As problems get relayed up the chain, Sage believes advice gets increasingly bland and neutered. Asked if she always received free and frank advice, she replies emphatically: “no”. 

“I think that level of middle management needs to get out of the way sometimes so you’re getting that honesty from people on the ground who are actually dealing with it.”

Implementation troubles

When she took over the conservation portfolio, Sage made it a clear she wanted DOC to prioritise biodiversity over tourism. To that end, she secured $181 million in operational funding in Budget 2018 with an explicit expectation it go towards boosting frontline operations. Sage was dismayed by how much also went on hiring staff in Wellington.

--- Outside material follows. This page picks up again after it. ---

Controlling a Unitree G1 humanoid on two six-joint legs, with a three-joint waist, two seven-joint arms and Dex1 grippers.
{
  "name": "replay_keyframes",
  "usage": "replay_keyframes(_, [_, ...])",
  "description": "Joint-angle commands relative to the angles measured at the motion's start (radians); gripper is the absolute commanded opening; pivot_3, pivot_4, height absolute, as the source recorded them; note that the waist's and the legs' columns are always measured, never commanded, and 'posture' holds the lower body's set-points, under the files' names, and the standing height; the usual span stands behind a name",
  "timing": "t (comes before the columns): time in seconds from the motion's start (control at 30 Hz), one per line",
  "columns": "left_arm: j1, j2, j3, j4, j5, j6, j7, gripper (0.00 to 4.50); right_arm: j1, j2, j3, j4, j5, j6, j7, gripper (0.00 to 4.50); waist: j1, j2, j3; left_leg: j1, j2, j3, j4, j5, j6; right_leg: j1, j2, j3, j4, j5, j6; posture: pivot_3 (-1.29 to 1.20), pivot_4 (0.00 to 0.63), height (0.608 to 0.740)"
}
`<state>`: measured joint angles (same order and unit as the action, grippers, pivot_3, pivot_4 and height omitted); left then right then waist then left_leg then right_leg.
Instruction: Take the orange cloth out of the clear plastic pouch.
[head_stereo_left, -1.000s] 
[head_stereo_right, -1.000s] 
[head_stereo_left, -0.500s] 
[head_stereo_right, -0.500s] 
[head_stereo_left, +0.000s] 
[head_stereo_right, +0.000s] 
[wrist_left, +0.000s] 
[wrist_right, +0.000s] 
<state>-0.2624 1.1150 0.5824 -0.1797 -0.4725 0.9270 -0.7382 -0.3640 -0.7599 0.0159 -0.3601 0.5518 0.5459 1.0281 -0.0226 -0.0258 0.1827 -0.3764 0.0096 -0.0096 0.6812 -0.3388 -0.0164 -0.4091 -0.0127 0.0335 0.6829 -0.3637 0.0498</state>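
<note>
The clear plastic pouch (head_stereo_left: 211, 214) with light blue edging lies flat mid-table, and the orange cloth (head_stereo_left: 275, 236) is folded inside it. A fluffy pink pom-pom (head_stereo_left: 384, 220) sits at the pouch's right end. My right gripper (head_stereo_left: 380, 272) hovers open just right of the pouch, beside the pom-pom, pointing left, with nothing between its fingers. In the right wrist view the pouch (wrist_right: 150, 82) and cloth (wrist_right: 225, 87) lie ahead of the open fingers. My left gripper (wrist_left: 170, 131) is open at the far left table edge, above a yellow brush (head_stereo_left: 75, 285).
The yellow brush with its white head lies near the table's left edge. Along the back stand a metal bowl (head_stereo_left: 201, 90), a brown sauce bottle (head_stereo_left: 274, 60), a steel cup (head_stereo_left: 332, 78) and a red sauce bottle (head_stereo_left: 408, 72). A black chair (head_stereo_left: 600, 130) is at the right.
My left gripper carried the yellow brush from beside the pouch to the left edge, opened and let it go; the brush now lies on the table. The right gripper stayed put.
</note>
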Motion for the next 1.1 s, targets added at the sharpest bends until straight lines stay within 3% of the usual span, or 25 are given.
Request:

The Green MP raises the anecdote as an example of implementation issues within the public sector. Agencies are reviewed annually by select committees, but Sage doesn’t think there’s sufficient focus on tracking spending and programme delivery to ensure things are getting done. 

“You need to get people confident that they can conceive a project, a policy, and then actually deliver it and build the practical ability to do that.”

When she became associate environment minister, Sage says a number of groups lobbied her to review the waste strategy. She declined. It was more important, she thought, to get runs on the board first by undertaking a range of reforms, including expanding and increasing the waste levy, introducing product stewardship schemes and working with councils to improve their recycling capabilities. 

To coordinate this workstream, a project manager within the waste team at the environment ministry tracked the various programmes on an A3 poster. A simple measure, sure, but Sage says the visualisation, which was updated to reflect milestones, helped enormously. It kept people focused and made them realise how their work related to the overall strategy. Having people with a practical bent work alongside policy teams would help the public service be more effective, Sage suggests.

To help overcome implementation issues, the public service needs a few more people with that sort of engineering background, or people who problem solve and know how to get things done, she says.

Outsourcing and compliance

Figures compiled by the Public Service Commission show public service agencies spent about $975m on contractors and consultants in 2019/20, up 6% on the 2018/19 spend of $923m.

Sage is understanding about the need to contract out some services, but says important work, particularly policy-related, should be done by public servants. Consultants advise other clients, not just the government, so relying too heavily on their input for major reforms risks real or perceived conflicts of interest, Sage believes.

“The public service should have the intellectual grunt in-house and be able to call on specialist advice,” she says. 

When she became minister, LINZ was taking a hands-off approach to managing its huge land holdings, she says – for example, contracting out oversight of pastoral leases to property companies and consultants. 

“You had an agency that was totally distant from the lands that it was responsible for managing,” Sage says. She pushed to change that, leading to LINZ taking on more staff and carrying out regular field visits. 

Parliament is good at passing laws requiring compliance, monitoring and enforcement, Sage says, but without adequate resourcing the responsible agencies can’t properly carry out their functions.

More acceptance of failure

To help tackle big, systemic issues like the housing crisis and climate change, Sage believes officials need to get better at being much more frank and offering bold advice. Ministers need to make sure things are happening within their departments, but there also needs to be more internal checks to make sure things are being delivered. 

Sage can see why officials don’t always feel comfortable speaking frankly. If ministers are intolerant of contrary views, or they just act badly, she says public servants might feel the need to curtail their advice. Public sector culture can also be too risk averse, Sage believes, in part because perceived failings are endlessly raked over in the media.

“If you’re in the maelstrom it can be, particularly for public servants, quite debilitating. People want to avoid that,” Sage says.

“I think there’s got to be a greater acceptance of failure, too.”